● Exercise:
Repeat only the stretch of lines below that runs from the line with "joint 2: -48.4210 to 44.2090" through the line with "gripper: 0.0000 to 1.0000", unaltered.

● Data to process:
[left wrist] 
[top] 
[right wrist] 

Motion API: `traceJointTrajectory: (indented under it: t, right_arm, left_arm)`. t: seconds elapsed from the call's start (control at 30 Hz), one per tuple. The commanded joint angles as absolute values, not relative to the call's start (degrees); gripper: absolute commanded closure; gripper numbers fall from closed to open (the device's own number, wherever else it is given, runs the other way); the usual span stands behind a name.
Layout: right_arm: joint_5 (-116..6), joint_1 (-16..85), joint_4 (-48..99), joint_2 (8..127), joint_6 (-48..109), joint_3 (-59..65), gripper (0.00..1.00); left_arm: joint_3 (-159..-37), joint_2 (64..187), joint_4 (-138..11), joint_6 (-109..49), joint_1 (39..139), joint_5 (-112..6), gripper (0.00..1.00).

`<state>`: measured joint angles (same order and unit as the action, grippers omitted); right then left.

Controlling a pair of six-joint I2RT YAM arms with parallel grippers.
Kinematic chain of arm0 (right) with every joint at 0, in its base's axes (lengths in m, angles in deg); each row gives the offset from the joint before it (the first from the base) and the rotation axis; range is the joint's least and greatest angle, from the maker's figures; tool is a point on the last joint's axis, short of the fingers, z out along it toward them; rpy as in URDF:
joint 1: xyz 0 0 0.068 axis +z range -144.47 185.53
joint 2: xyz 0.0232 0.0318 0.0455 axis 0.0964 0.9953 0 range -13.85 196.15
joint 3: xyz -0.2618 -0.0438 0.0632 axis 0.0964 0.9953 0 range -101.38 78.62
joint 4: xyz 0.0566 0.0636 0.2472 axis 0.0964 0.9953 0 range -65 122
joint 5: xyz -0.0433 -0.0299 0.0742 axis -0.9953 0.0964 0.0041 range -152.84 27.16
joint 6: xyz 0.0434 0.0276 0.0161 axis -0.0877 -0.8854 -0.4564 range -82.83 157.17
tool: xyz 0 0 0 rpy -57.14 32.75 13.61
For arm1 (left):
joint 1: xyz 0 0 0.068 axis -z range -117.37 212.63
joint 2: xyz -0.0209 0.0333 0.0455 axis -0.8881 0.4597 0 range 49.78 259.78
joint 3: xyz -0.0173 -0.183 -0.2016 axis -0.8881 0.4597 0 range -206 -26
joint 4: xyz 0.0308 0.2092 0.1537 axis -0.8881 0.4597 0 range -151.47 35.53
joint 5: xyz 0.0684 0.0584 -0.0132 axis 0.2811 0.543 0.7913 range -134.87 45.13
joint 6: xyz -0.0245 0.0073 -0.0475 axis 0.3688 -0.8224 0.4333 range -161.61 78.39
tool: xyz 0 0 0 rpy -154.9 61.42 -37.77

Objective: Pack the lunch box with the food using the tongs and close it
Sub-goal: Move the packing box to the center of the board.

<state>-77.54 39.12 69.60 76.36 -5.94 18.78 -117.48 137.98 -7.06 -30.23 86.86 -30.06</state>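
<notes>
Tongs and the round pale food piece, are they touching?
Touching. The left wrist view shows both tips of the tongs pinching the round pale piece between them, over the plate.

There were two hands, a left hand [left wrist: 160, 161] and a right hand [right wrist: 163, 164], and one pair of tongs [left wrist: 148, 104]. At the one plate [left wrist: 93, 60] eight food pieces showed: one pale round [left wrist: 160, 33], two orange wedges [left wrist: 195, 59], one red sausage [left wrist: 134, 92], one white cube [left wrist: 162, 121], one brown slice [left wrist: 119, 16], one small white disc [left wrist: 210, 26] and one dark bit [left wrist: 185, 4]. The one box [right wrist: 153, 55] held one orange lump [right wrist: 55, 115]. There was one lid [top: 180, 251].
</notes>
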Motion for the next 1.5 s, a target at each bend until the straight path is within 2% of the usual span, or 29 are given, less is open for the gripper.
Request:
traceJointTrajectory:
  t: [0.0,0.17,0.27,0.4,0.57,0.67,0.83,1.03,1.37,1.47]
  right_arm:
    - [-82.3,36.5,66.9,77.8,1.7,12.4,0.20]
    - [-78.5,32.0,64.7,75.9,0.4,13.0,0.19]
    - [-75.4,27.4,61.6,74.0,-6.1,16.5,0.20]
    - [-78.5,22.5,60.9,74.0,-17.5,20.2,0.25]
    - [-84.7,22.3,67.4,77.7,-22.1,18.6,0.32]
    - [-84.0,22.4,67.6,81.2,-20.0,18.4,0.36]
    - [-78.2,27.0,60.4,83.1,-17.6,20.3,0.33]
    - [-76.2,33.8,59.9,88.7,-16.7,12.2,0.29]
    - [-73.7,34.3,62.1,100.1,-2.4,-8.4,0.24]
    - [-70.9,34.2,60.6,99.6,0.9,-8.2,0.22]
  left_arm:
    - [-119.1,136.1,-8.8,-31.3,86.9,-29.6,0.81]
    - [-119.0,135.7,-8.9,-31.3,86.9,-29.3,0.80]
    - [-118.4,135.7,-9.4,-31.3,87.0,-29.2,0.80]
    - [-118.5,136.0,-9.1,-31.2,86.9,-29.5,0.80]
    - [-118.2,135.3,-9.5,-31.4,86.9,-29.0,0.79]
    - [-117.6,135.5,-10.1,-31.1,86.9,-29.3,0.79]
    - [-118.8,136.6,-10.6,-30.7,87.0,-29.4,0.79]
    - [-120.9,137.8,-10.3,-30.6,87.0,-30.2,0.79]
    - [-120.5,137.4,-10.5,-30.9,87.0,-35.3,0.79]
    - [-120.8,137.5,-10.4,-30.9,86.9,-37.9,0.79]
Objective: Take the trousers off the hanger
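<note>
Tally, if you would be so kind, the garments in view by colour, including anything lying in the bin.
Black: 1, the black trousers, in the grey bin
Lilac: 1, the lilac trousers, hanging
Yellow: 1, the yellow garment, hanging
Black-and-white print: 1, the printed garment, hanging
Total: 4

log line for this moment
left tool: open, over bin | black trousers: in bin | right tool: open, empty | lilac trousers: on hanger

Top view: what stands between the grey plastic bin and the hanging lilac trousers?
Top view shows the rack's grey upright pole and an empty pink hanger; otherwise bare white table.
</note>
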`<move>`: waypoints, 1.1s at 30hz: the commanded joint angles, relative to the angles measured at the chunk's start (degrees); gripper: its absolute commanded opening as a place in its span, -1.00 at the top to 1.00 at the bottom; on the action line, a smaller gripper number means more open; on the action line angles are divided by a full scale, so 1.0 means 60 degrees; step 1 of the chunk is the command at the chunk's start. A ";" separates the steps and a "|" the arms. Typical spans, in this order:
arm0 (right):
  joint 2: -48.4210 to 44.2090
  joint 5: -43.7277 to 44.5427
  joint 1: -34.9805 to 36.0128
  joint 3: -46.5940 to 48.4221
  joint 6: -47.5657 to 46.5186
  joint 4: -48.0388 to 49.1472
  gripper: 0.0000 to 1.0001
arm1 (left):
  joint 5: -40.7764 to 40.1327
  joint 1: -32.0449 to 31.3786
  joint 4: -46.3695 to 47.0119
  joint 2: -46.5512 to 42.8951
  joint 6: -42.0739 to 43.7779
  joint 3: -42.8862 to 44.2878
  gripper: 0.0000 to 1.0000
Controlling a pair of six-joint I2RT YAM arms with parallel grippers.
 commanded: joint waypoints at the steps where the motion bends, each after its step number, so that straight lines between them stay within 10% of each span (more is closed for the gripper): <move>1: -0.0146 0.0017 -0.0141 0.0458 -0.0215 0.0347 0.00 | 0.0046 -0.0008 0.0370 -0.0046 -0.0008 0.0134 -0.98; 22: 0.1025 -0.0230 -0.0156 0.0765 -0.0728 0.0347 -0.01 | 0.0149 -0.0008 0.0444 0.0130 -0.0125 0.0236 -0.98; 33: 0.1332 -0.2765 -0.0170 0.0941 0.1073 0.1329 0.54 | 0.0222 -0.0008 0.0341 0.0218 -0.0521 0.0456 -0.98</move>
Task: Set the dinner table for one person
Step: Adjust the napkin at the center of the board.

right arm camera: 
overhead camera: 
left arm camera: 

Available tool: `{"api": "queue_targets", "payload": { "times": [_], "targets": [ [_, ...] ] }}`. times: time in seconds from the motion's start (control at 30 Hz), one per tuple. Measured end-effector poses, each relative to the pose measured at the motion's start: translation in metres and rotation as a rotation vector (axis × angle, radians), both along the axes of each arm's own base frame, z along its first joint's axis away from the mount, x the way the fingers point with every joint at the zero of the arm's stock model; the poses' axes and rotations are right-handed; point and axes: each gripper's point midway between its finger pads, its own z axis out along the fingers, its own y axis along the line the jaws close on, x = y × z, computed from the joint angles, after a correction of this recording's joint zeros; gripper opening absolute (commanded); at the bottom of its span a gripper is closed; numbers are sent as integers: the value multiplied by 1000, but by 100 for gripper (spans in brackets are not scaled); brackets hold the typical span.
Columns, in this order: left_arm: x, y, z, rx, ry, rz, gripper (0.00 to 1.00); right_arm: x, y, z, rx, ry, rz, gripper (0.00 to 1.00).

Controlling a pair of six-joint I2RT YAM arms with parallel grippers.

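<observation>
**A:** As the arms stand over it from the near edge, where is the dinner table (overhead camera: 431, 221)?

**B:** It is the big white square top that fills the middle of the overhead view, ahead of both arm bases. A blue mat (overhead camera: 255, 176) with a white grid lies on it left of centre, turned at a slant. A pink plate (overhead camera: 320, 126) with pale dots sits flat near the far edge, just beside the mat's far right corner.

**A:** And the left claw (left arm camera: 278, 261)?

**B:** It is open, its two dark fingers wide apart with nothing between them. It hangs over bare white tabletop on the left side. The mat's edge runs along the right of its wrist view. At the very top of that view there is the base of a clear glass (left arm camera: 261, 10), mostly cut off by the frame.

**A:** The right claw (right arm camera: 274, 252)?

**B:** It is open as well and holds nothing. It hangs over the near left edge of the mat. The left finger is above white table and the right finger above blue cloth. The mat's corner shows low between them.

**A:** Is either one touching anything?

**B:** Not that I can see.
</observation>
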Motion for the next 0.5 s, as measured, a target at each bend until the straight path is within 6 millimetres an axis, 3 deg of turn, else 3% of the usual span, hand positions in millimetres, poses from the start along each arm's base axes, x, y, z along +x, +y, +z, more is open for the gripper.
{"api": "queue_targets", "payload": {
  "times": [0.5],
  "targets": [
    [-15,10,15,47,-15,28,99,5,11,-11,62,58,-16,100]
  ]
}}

● Expected output:
  joint 2: -48.4210 to 44.2090
  joint 5: -43.7277 to 44.5427
  joint 1: -34.9805 to 36.0128
  joint 3: -46.5940 to 48.4221
  joint 6: -47.5657 to 46.5186
  joint 4: -48.0388 to 49.1472
  gripper: 0.0000 to 1.0001
arm1 (left):
  joint 5: -40.7764 to 40.1327
  joint 1: -32.0449 to 31.3786
  joint 4: -46.3695 to 47.0119
  joint 2: -46.5512 to 42.8951
  joint 6: -42.0739 to 43.7779
  joint 3: -42.8862 to 44.2878
  gripper: 0.0000 to 1.0000

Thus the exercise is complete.